▸ Your goal:
Every entry is to be restated exactly; pictures are not part of the copy.

[Source data]
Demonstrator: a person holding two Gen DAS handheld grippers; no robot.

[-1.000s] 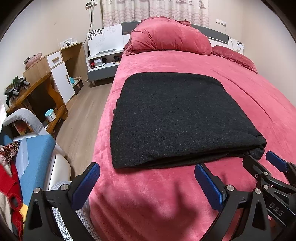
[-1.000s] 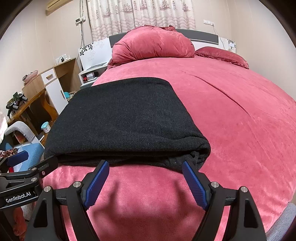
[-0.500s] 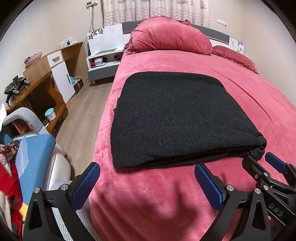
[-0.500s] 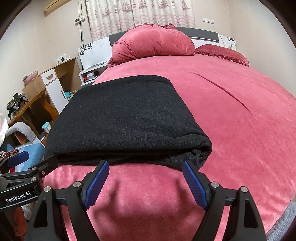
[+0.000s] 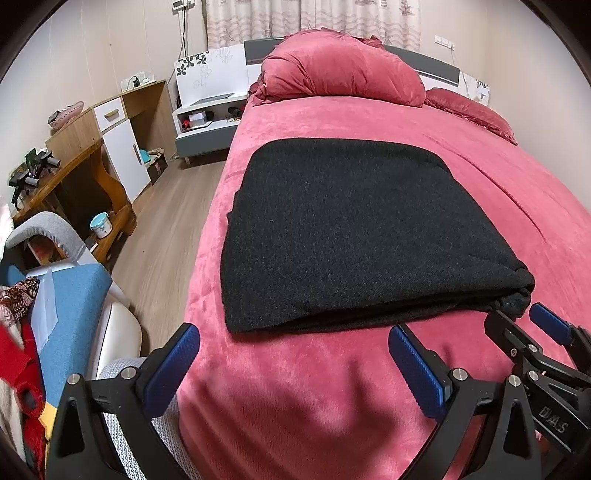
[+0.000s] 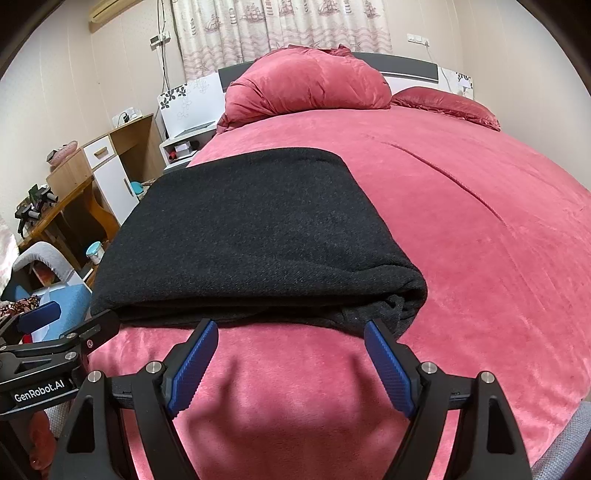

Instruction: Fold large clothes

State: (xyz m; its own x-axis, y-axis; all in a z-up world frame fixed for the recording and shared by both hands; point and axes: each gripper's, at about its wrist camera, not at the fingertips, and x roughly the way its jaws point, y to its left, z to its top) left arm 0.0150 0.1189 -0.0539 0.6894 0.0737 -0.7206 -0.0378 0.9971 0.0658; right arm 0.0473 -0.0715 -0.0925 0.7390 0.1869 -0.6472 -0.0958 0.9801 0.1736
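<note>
Black knit garment (image 5: 354, 229) lies folded, rectangular, on plush red bedspread (image 6: 480, 240); both grippers' jaws gape wide, empty.

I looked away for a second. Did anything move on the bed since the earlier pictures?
No, nothing visibly changed. The folded black garment lies just as it did on the pink bed, and the left gripper and right gripper are still open just short of its near edge, holding nothing.

Cream walls (image 5: 92, 44), patterned curtains (image 6: 280, 29) behind the headboard (image 6: 399, 62), wood-look floor (image 5: 166, 221), a wooden cabinet (image 5: 110, 122) at left.
</note>
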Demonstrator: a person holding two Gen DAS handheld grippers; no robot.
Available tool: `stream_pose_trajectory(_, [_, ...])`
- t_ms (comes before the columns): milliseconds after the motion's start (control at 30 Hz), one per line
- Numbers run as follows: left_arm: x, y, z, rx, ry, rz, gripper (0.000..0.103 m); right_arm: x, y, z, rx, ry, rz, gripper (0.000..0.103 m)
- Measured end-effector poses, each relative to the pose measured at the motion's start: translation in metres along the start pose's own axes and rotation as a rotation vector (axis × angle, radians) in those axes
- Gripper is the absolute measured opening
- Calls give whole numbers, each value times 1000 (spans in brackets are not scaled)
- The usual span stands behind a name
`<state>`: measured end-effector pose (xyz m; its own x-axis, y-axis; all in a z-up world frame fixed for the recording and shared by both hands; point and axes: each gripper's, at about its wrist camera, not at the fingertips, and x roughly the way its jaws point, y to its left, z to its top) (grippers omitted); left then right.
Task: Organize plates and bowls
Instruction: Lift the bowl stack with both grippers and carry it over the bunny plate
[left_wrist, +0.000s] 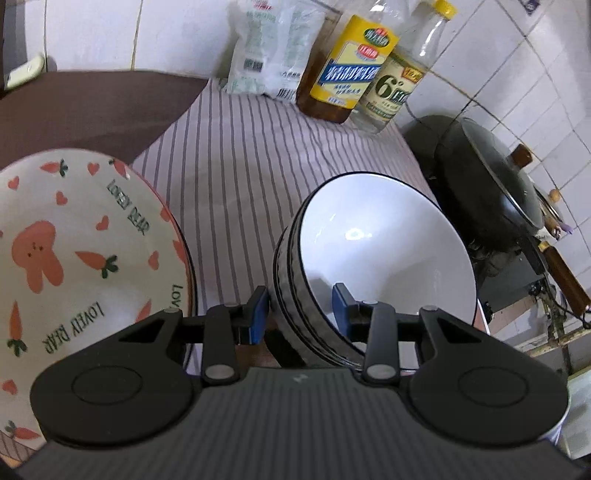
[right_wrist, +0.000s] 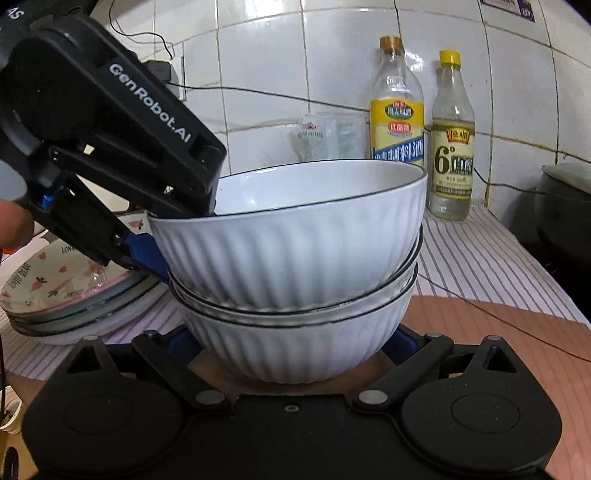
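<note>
Three white ribbed bowls with dark rims are nested in a stack (right_wrist: 291, 266). My left gripper (left_wrist: 301, 308) straddles the top bowl's (left_wrist: 384, 251) rim, one blue pad inside and one outside; whether the pads touch it I cannot tell. In the right wrist view it (right_wrist: 173, 240) reaches in from the upper left. My right gripper (right_wrist: 291, 347) is open, its fingers on either side of the bottom bowl's base. A stack of plates, topped by a rabbit-and-carrot plate (left_wrist: 74, 251), lies left of the bowls and shows in the right wrist view (right_wrist: 70, 288).
A striped cloth (left_wrist: 243, 166) covers the counter. Two bottles (right_wrist: 397, 110) (right_wrist: 452, 147) and a plastic bag (left_wrist: 273, 48) stand against the tiled wall. A dark lidded wok (left_wrist: 491, 177) sits on the stove to the right.
</note>
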<state>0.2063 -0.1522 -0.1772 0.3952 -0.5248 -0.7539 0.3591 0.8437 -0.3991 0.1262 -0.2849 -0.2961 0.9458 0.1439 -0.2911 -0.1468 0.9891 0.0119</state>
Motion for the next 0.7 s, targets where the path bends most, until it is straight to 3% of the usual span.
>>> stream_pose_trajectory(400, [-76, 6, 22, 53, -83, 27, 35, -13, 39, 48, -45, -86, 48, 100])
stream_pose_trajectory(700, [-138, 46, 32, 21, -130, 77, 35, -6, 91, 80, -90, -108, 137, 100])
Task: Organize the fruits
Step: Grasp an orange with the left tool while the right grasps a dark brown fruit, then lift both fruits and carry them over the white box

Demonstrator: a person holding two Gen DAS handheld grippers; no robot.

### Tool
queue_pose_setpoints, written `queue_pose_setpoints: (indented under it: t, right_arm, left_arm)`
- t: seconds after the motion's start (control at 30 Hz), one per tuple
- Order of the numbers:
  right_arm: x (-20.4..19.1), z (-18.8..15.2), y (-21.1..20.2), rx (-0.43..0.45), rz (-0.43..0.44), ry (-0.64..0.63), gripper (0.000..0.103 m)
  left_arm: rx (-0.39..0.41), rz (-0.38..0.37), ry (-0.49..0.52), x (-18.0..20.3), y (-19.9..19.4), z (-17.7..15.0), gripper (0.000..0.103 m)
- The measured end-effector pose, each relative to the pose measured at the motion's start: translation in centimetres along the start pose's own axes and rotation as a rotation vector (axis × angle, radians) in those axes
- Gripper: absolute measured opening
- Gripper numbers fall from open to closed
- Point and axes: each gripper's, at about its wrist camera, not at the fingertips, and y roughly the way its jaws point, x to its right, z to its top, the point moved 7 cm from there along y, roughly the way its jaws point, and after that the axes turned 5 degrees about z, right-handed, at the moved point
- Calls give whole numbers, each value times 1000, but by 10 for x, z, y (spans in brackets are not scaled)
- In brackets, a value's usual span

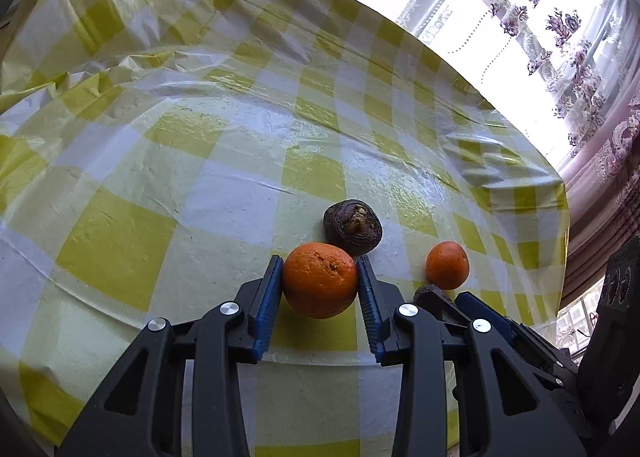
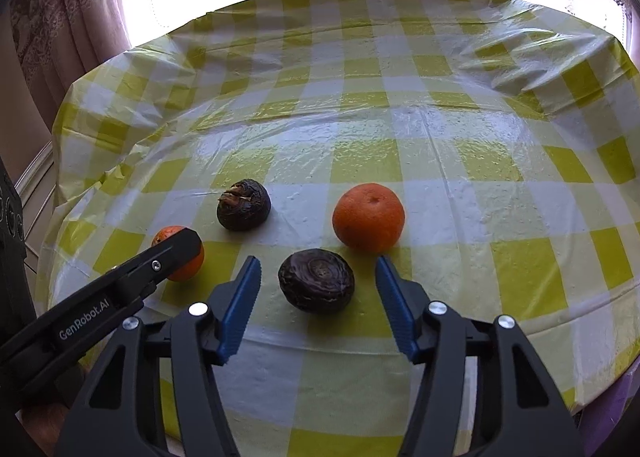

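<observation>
The left hand-held gripper (image 1: 320, 281) is pinching an orange (image 1: 319, 280) on the desk (image 1: 224, 193). The right hand-held gripper (image 2: 318, 277) is gaping around a dark fruit (image 2: 316, 280), not touching it. Beyond are lying another dark fruit (image 2: 243, 205) and a second orange (image 2: 369, 217), so sorting seems barely begun. The left one's side reads "GenRobot.AI".

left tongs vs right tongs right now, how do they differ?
The left tongs are closed on the near orange, blue pads pressing both its sides; the right tongs stand open and hold nothing. The left tongs' jaws are narrow, set by the fruit's width; the right tongs' jaws are wide, flanking a dark wrinkled fruit with gaps on both sides. Both are low over the checked tablecloth.
</observation>
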Motion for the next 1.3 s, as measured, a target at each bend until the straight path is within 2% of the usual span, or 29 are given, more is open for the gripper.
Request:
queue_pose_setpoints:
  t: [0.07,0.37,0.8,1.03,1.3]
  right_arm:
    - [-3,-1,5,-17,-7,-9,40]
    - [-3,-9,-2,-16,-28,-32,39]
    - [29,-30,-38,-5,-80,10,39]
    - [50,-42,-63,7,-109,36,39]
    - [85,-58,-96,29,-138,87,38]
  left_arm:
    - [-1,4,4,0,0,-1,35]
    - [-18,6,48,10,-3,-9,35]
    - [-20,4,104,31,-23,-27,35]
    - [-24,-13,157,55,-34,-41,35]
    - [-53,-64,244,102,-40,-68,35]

▸ The completed task:
Demonstrator: a person holding two Gen DAS handheld grippers; no robot.

[-1.000s] 
[-1.000s] 
[-0.500s] 
[-0.500s] 
[+0.000s] 
[+0.000s] 

Instruction: Fold large clothes

State: (xyz m; its own x-axis, y-axis; all in a z-up world frame fixed for the recording and shared by both hands; point and axes: each gripper's, at about its wrist camera, not at the fingertips, and x roughly the way its jaws point, y to its left, z to its top) left arm 0.0150 0.1189 -0.0539 0.6894 0.0737 -0.7206 -0.0378 0.9971 0.0658; right arm 0.0473 -0.0715 -0.0925 0.7390 0.1869 -0.6472 -0.0958 0.9801 0.1736
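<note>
Black knit garment (image 5: 354, 229) lies folded, rectangular, on plush red bedspread (image 6: 480, 240); both grippers' jaws gape wide, empty.

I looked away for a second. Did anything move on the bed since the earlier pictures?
No, nothing visibly changed. The folded black garment lies just as it did on the pink bed, and the left gripper and right gripper are still open just short of its near edge, holding nothing.

Cream walls (image 5: 92, 44), patterned curtains (image 6: 280, 29) behind the headboard (image 6: 399, 62), wood-look floor (image 5: 166, 221), a wooden cabinet (image 5: 110, 122) at left.
</note>
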Demonstrator: a person holding two Gen DAS handheld grippers; no robot.
Available tool: `stream_pose_trajectory(_, [_, ...])`
- t_ms (comes before the columns): milliseconds after the motion's start (control at 30 Hz), one per line
- Numbers run as follows: left_arm: x, y, z, rx, ry, rz, gripper (0.000..0.103 m); right_arm: x, y, z, rx, ry, rz, gripper (0.000..0.103 m)
- Measured end-effector poses, each relative to the pose measured at the motion's start: translation in metres along the start pose's own axes and rotation as a rotation vector (axis × angle, radians) in those axes
- Gripper is the absolute measured opening
- Calls give whole numbers, each value times 1000 (spans in brackets are not scaled)
- The usual span stands behind a name
`<state>`: measured end-effector pose (xyz m; its own x-axis, y-axis; all in a z-up world frame fixed for the recording and shared by both hands; point and axes: each gripper's, at about its wrist camera, not at the fingertips, and x roughly the way its jaws point, y to its left, z to its top) (grippers omitted); left then right.
Task: Organize plates and bowls
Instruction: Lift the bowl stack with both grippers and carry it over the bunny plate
[left_wrist, +0.000s] 
[right_wrist, +0.000s] 
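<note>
Three white ribbed bowls with dark rims are nested in a stack (right_wrist: 291, 266). My left gripper (left_wrist: 301, 308) straddles the top bowl's (left_wrist: 384, 251) rim, one blue pad inside and one outside; whether the pads touch it I cannot tell. In the right wrist view it (right_wrist: 173, 240) reaches in from the upper left. My right gripper (right_wrist: 291, 347) is open, its fingers on either side of the bottom bowl's base. A stack of plates, topped by a rabbit-and-carrot plate (left_wrist: 74, 251), lies left of the bowls and shows in the right wrist view (right_wrist: 70, 288).
A striped cloth (left_wrist: 243, 166) covers the counter. Two bottles (right_wrist: 397, 110) (right_wrist: 452, 147) and a plastic bag (left_wrist: 273, 48) stand against the tiled wall. A dark lidded wok (left_wrist: 491, 177) sits on the stove to the right.
</note>
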<state>0.2063 -0.1522 -0.1772 0.3952 -0.5248 -0.7539 0.3591 0.8437 -0.3991 0.1262 -0.2849 -0.2961 0.9458 0.1439 -0.2911 -0.1468 0.9891 0.0119</state>
Motion for the next 0.7 s, targets where the path bends most, until it is straight to 3% of the usual span.
>>> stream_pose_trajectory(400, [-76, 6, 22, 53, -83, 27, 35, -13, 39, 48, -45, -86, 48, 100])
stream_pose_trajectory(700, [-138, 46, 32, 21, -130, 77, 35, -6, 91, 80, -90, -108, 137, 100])
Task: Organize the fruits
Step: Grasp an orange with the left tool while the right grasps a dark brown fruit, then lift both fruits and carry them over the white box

Demonstrator: a person holding two Gen DAS handheld grippers; no robot.

### Tool
queue_pose_setpoints, written `queue_pose_setpoints: (indented under it: t, right_arm, left_arm)`
- t: seconds after the motion's start (control at 30 Hz), one per tuple
- Order of the numbers:
  right_arm: x (-20.4..19.1), z (-18.8..15.2), y (-21.1..20.2), rx (-0.43..0.45), rz (-0.43..0.44), ry (-0.64..0.63), gripper (0.000..0.103 m)
  left_arm: rx (-0.39..0.41), rz (-0.38..0.37), ry (-0.49..0.52), x (-18.0..20.3), y (-19.9..19.4), z (-17.7..15.0), gripper (0.000..0.103 m)
- The measured end-effector pose, each relative to the pose measured at the motion's start: translation in centimetres along the start pose's own axes and rotation as a rotation vector (axis × angle, radians) in those axes
- Gripper: absolute measured opening
- Gripper numbers fall from open to closed
- Point and axes: each gripper's, at about its wrist camera, not at the fingertips, and y roughly the way its jaws point, x to its right, z to its top, the point moved 7 cm from there along y, roughly the way its jaws point, and after that the axes turned 5 degrees about z, right-handed, at the moved point
- Calls give whole numbers, each value times 1000, but by 10 for x, z, y (spans in brackets are not scaled)
- In brackets, a value's usual span


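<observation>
The left hand-held gripper (image 1: 320, 281) is pinching an orange (image 1: 319, 280) on the desk (image 1: 224, 193). The right hand-held gripper (image 2: 318, 277) is gaping around a dark fruit (image 2: 316, 280), not touching it. Beyond are lying another dark fruit (image 2: 243, 205) and a second orange (image 2: 369, 217), so sorting seems barely begun. The left one's side reads "GenRobot.AI".

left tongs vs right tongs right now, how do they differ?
The left tongs are closed on the near orange, blue pads pressing both its sides; the right tongs stand open and hold nothing. The left tongs' jaws are narrow, set by the fruit's width; the right tongs' jaws are wide, flanking a dark wrinkled fruit with gaps on both sides. Both are low over the checked tablecloth.
</observation>
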Motion for the next 1.3 s, as measured, a target at each bend until the straight path is within 2% of the usual span, or 29 are given, more is open for the gripper.
Request:
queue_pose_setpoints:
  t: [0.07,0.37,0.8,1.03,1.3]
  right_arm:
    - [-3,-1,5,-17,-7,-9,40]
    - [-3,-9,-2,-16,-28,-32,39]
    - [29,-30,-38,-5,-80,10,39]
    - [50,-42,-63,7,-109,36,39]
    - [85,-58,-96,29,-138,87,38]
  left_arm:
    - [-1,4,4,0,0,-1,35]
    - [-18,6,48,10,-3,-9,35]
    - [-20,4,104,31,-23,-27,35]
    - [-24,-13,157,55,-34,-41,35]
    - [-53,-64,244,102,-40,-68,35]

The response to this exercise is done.